Best sushi in NYC
Masatoshi “Gari” Sugio made waves when he debuted this minichain in 1997, becoming a New York pioneer in avant-garde pairings, such as jalapeño-topped yellowtail and Japanese red snapper with wilted greens, pine nuts and crispy lotus root. Sugio’s fanciful creations continue to draw thrill-seeking Japanophiles to his tony Upper East Side flagship, where they shell out a hefty sum for a pay-per-piece spot at the L-shaped bar.
After shuttering for three months, the rave-reviewed Lower East Side sushi counter reemerges, with chef John Daley buying out his business partner to assume majority ownership of the 10-seat operation. In this simplified iteration, the three-tier-priced dinner service is stripped down to just one omakase featuring seafood sourced from Japan’s famed Tsukiji and Fukuoka fish markets.
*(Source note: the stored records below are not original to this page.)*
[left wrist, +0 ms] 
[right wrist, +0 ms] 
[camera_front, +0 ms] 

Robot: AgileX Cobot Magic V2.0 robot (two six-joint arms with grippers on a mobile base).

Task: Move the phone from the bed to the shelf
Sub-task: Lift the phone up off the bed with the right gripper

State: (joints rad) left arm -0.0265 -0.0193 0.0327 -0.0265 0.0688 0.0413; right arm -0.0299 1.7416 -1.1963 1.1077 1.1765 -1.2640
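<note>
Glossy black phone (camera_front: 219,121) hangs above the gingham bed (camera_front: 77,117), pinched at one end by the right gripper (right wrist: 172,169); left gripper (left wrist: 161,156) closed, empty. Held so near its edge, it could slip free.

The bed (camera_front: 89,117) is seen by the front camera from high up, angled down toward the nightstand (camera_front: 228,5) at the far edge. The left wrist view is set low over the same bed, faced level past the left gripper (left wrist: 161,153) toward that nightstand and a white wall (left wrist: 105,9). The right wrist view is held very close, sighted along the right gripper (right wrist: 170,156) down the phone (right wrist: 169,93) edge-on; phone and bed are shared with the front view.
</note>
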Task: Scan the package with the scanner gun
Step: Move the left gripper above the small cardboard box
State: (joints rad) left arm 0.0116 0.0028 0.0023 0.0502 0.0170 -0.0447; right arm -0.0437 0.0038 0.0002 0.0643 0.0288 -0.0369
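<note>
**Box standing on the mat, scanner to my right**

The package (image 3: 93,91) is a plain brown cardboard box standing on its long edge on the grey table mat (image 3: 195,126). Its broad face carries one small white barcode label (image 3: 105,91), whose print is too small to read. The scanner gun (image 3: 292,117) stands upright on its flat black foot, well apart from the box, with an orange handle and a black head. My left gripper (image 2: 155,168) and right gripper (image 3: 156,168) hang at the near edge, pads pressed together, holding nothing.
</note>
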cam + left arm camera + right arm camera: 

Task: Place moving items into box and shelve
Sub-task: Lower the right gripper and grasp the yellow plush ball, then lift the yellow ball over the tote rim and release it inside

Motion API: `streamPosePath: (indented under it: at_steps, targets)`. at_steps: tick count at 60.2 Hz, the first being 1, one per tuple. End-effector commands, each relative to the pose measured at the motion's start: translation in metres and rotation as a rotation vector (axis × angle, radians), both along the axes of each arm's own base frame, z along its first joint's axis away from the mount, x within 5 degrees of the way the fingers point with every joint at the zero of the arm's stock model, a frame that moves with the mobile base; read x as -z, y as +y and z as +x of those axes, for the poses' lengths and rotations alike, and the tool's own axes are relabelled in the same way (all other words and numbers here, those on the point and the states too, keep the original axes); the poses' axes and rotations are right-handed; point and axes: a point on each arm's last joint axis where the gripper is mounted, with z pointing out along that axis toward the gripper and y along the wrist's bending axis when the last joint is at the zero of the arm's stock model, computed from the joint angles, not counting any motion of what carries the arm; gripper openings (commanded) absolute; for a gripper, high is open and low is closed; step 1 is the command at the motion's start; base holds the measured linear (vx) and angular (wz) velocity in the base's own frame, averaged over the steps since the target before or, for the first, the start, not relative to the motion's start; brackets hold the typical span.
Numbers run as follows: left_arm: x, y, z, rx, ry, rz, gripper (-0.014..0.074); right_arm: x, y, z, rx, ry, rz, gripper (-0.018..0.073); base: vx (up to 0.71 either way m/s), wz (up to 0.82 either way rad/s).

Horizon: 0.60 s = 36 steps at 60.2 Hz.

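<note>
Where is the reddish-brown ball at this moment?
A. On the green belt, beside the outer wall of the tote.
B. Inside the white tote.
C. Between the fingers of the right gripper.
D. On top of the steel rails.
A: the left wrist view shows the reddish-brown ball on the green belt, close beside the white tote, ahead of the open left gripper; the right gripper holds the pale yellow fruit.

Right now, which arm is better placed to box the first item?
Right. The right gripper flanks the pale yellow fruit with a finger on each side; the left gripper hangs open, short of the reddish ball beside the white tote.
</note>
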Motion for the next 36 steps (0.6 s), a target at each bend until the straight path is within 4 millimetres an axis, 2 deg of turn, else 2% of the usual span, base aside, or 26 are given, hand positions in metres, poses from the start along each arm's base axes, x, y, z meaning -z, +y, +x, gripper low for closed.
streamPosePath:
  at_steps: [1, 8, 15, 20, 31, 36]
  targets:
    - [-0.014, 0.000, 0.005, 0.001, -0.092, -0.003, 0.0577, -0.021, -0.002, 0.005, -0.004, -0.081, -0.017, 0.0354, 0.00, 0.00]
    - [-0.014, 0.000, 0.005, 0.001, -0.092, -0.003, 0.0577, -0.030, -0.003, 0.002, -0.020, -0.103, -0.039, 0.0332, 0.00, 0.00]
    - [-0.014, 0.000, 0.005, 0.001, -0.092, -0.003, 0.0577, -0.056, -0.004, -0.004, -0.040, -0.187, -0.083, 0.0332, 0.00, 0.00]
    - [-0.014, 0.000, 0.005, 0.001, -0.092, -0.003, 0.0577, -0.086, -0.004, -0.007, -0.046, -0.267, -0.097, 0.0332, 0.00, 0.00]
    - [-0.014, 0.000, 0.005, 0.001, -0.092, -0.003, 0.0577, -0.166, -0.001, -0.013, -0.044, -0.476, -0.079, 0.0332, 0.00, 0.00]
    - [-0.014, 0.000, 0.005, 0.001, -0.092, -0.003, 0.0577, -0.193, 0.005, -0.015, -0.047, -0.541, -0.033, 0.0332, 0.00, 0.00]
Score a place in one of the three omakase-only seatings and you'll be dining on nigiri turned out by a Morimoto alum. They're not as dainty and refined as the ones at other premium fish houses, but Toshio Oguma isn't serving run-of-the-mill California rolls, either. The quality will please purists, even if the Adele and J-pop soundtrack won't. New Yorkers looking for an intimate alternative to hush-hush sushi dens should sit in on these nightly dinner parties.
Dapper power couple Jack and Grace Lamb brought a bit of Tokyo cool to the East Village when they opened this intimate sushi-ya—hidden behind a heavy black door—in 2001. Now a neighborhood favorite, Jewel Bako maintains its downtown cred with buzzy young crowds and a stylish bamboo-tunnel dining room. In the back, the sushi omakase gets you a dozen of sushi maestro Yoshi Kousaka’s raw-fish marvels.
Following a 17-year stint at Nobu, chef Toshio Tomita went solo with a tasting-menu-only restaurant in the former Kajitsu space. Omakase options include a sushi menu of 15 pieces or a seven-course chef’s tasting, highlighting seasonal ingredients in dishes like house-made soba noodles, kappa-style appetizers and hot dishes, alongside sushi and sashimi made using fish flown in overnight from Japan.
Don’t let the throngs of college coeds and easy-on-the-wallet prices fool you: This ain’t no sketchy all-you-can-eat sushi joint. The corner East Village eatery turns out top-notch nigiri that stands toe-to-toe with some of its pricier counterparts. Do yourself a favor and get a seat at the well-lit walnut bar in the quieter back room so that you can bliss out on your meal in peace.